* [TASK PROMPT]
Write out the full listing again. Make no alterations.

Segment Open

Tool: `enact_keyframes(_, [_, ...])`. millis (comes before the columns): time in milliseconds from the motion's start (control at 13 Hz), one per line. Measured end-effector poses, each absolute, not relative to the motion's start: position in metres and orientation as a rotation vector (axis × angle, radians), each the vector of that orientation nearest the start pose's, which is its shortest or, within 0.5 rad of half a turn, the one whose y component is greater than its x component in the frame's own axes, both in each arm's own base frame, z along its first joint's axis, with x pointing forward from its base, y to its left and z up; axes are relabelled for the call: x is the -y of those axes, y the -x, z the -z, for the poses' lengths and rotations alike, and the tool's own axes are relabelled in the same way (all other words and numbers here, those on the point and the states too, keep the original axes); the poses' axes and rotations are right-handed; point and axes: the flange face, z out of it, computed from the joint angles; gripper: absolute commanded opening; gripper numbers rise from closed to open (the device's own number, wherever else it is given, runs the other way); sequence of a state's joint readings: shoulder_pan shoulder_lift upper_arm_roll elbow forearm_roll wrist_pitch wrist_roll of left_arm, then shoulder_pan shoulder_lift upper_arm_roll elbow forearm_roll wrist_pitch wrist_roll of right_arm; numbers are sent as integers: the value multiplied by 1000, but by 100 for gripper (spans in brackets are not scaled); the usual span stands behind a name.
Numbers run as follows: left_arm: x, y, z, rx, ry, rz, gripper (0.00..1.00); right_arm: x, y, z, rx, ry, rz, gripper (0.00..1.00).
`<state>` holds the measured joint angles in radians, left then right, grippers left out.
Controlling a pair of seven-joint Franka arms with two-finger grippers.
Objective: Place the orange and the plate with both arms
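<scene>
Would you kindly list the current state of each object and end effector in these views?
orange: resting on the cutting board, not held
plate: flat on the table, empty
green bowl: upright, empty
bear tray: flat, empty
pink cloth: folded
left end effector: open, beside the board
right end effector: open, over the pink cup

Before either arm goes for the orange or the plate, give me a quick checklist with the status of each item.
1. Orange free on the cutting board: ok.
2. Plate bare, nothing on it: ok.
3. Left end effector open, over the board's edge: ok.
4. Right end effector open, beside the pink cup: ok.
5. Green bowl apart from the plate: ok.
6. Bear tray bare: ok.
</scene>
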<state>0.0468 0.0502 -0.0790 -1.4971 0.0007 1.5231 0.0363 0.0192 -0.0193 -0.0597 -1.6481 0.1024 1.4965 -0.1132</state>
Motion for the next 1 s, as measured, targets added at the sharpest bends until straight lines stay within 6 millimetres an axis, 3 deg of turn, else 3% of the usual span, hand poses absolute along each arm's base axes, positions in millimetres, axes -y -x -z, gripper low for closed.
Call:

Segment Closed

* [YOUR RESPONSE]
Tool: `enact_keyframes(_, [_, ...])`. millis (comes before the columns): time in milliseconds from the motion's start (control at 13 Hz), one per line. Measured end-effector poses, each absolute, not relative to the motion's start: position in metres and orientation as a rotation vector (axis × angle, radians), each the vector of that orientation nearest the start pose's, which is its shortest or, within 0.5 rad of half a turn, the one whose y component is greater than its x component in the frame's own axes, both in each arm's own base frame, z along its first joint's axis, with x pointing forward from its base, y to its left and z up; axes are relabelled for the call: x is the -y of those axes, y the -x, z the -z, for the poses' lengths and rotations alike, and the tool's own axes are relabelled in the same way (all other words and numbers here, those on the point and the states too, keep the original axes); the poses' axes and rotations are right-handed; point and axes: the flange face, z out of it, computed from the joint angles; gripper: absolute commanded opening; gripper numbers rise from closed to open (the device's own number, wherever else it is given, runs the other way); sequence of a state's joint readings: shoulder_pan shoulder_lift upper_arm_roll elbow forearm_roll wrist_pitch wrist_roll of left_arm, then shoulder_pan shoulder_lift upper_arm_roll elbow forearm_roll wrist_pitch wrist_roll of right_arm; numbers are sent as integers: the value multiplied by 1000, but by 100 for gripper (spans in brackets are not scaled); the usual span stands behind a name.
Numbers run as follows: left_arm: x, y, z, rx, ry, rz, gripper (0.00..1.00); right_arm: x, y, z, rx, ry, rz, gripper (0.00..1.00).
`<state>` holds the measured joint angles in radians, left then right, grippers left out.
Controlling a pair of seven-joint Franka arms with two-finger grippers.
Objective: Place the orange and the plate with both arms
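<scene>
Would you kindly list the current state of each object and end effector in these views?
orange: resting on the cutting board, not held
plate: flat on the table, empty
green bowl: upright, empty
bear tray: flat, empty
pink cloth: folded
left end effector: open, beside the board
right end effector: open, over the pink cup

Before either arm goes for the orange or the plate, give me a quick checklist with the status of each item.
1. Orange free on the cutting board: ok.
2. Plate bare, nothing on it: ok.
3. Left end effector open, over the board's edge: ok.
4. Right end effector open, beside the pink cup: ok.
5. Green bowl apart from the plate: ok.
6. Bear tray bare: ok.
</scene>
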<state>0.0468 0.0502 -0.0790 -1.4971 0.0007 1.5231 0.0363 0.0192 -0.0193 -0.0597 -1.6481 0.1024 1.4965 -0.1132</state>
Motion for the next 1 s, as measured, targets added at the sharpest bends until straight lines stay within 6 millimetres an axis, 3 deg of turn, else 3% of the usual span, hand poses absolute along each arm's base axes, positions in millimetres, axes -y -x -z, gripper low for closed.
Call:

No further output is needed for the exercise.